### Your task
From the line containing "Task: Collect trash" to the end of the records below, output each line exactly; include both ends and nothing else.

--- Information provided Enclosed Below ---

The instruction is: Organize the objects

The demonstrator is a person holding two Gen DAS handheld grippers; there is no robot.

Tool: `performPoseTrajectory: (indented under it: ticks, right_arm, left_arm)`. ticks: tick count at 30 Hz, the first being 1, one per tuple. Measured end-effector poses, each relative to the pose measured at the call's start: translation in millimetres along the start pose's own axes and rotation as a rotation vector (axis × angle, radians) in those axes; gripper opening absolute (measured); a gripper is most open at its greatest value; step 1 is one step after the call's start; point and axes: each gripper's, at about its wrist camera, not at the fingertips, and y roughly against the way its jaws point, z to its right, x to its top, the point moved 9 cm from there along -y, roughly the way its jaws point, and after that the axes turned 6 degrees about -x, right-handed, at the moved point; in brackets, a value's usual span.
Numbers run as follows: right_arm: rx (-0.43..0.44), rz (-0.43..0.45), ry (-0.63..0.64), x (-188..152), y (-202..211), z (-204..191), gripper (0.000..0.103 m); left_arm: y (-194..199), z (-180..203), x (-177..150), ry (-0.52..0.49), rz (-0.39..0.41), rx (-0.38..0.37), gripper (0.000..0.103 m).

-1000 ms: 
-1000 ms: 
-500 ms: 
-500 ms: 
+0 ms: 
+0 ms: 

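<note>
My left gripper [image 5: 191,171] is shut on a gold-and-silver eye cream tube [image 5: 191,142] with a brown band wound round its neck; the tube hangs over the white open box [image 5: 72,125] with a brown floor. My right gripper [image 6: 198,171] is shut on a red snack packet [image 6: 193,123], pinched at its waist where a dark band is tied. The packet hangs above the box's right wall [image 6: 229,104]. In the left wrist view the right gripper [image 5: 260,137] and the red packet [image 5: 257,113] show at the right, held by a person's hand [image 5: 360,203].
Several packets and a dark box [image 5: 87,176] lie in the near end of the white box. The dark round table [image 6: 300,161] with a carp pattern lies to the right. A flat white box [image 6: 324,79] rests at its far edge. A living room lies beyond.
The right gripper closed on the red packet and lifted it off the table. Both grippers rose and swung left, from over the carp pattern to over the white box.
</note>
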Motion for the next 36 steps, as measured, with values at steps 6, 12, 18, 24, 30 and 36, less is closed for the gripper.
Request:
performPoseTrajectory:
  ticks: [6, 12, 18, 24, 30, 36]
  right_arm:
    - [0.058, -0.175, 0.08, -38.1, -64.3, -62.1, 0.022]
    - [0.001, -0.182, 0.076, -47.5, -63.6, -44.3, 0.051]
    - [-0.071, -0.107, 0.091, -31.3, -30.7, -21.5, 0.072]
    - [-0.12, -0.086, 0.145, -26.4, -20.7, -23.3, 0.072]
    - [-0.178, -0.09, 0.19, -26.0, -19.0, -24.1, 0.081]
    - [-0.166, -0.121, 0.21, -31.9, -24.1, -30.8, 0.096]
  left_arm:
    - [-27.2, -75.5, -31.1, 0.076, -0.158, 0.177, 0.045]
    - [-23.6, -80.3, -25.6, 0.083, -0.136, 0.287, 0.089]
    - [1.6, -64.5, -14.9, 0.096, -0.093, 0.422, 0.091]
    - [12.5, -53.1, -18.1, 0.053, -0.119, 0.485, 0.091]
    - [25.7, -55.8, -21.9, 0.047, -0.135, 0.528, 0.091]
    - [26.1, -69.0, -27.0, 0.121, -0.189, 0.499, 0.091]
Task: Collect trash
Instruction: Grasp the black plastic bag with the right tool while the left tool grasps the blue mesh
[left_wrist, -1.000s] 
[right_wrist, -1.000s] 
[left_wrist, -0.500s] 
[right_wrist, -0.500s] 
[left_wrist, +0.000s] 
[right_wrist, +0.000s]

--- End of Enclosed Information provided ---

### Output
Task: Collect trash
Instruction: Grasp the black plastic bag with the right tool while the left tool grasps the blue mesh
[left_wrist, -1.000s] 
[right_wrist, -1.000s] 
[left_wrist, -0.500s] 
[right_wrist, -0.500s] 
[left_wrist, +0.000s] 
[right_wrist, +0.000s]

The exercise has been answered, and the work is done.